- Opening Delimiter -

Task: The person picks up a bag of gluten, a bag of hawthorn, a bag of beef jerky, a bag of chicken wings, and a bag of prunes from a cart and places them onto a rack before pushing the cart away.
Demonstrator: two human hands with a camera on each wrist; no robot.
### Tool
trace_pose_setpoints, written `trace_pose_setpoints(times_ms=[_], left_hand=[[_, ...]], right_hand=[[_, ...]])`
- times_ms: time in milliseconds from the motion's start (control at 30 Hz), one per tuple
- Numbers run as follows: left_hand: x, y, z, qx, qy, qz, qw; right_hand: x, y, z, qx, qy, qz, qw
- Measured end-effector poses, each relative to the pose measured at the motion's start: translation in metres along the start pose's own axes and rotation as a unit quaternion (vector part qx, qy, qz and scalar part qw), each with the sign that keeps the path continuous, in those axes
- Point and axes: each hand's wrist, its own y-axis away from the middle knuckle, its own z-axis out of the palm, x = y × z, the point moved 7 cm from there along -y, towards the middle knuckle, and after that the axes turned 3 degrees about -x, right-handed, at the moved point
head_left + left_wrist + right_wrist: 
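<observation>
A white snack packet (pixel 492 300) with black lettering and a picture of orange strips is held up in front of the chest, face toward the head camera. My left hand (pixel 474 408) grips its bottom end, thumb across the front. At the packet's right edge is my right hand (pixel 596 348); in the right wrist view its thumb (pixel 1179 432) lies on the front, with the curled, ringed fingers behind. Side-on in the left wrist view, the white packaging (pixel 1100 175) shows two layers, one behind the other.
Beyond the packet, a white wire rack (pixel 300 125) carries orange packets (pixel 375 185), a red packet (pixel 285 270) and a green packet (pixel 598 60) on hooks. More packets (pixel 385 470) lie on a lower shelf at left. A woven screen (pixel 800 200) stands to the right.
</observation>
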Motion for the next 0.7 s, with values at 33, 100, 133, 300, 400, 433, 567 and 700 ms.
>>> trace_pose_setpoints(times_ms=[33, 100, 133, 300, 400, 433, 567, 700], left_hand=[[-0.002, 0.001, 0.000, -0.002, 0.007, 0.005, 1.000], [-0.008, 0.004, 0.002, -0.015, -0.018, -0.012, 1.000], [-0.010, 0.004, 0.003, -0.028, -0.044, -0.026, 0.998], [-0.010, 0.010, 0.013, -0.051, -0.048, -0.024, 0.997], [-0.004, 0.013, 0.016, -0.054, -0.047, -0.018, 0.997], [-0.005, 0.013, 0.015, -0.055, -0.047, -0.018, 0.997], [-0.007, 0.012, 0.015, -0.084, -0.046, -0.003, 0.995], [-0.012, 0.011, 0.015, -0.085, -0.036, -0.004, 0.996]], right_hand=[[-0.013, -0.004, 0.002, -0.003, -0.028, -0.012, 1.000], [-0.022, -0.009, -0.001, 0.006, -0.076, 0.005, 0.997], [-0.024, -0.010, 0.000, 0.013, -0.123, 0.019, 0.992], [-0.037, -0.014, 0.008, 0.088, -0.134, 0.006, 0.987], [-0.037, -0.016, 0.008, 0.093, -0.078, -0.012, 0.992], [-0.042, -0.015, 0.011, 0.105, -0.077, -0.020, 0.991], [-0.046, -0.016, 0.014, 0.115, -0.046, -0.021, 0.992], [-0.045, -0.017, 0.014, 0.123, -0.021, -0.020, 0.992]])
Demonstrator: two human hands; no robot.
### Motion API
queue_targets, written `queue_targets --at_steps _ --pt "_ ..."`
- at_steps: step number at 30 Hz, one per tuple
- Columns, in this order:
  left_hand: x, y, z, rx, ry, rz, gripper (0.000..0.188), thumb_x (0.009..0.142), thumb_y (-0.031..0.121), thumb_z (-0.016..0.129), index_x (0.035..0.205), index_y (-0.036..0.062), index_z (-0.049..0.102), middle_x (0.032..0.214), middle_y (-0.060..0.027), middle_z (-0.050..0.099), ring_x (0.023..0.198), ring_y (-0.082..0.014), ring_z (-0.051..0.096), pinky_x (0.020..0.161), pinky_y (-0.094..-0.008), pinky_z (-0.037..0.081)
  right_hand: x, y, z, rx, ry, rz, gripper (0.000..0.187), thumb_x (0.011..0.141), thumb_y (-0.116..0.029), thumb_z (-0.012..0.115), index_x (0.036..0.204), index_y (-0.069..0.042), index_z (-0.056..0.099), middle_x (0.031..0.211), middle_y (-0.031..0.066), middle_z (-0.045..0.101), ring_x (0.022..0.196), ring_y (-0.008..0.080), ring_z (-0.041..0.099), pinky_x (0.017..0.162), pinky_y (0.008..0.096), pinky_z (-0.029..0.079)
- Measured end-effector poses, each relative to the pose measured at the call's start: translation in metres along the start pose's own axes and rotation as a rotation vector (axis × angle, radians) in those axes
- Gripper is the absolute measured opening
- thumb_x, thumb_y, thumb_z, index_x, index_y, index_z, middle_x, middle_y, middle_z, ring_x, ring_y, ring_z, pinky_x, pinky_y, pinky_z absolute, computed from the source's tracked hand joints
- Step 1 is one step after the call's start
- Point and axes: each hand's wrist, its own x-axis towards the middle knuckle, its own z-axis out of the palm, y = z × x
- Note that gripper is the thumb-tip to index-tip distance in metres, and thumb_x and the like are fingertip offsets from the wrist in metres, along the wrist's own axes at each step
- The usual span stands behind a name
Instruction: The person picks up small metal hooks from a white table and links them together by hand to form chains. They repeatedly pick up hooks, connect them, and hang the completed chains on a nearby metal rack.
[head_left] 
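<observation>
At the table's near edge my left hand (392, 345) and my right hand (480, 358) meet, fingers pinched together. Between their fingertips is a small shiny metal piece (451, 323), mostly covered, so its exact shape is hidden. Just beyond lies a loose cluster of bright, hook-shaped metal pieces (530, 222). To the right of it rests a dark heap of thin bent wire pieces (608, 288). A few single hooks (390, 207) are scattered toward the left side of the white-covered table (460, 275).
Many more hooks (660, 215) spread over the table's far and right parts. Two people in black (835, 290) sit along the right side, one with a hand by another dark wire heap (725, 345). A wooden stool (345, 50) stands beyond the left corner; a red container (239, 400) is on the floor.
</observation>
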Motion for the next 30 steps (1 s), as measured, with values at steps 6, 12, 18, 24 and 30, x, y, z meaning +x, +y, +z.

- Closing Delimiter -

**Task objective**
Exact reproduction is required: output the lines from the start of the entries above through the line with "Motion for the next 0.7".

**Worked solution**
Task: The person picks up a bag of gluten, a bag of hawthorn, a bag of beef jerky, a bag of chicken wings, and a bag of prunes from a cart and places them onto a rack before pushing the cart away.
Demonstrator: two human hands with a camera on each wrist; no robot.
### Tool
trace_pose_setpoints, written `trace_pose_setpoints(times_ms=[_], left_hand=[[_, ...]], right_hand=[[_, ...]])`
- times_ms: time in milliseconds from the motion's start (control at 30 Hz), one per tuple
- Numbers run as follows: left_hand: x, y, z, qx, qy, qz, qw; right_hand: x, y, z, qx, qy, qz, qw
- Measured end-effector poses, each relative to the pose measured at the motion's start: translation in metres along the start pose's own axes and rotation as a unit quaternion (vector part qx, qy, qz and scalar part qw), each with the sign that keeps the path continuous, in those axes
- Point and axes: each hand's wrist, its own y-axis away from the middle knuckle, its own z-axis out of the palm, x = y × z, the point moved 7 cm from there along -y, towards the middle knuckle, and after that the axes turned 3 degrees about -x, right-handed, at the moved point
head_left + left_wrist + right_wrist: 
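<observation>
A white snack packet (pixel 492 300) with black lettering and a picture of orange strips is held up in front of the chest, face toward the head camera. My left hand (pixel 474 408) grips its bottom end, thumb across the front. At the packet's right edge is my right hand (pixel 596 348); in the right wrist view its thumb (pixel 1179 432) lies on the front, with the curled, ringed fingers behind. Side-on in the left wrist view, the white packaging (pixel 1100 175) shows two layers, one behind the other.
Beyond the packet, a white wire rack (pixel 300 125) carries orange packets (pixel 375 185), a red packet (pixel 285 270) and a green packet (pixel 598 60) on hooks. More packets (pixel 385 470) lie on a lower shelf at left. A woven screen (pixel 800 200) stands to the right.
</observation>
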Motion for the next 0.7 s, with values at 33, 100, 133, 300, 400, 433, 567 and 700 ms.

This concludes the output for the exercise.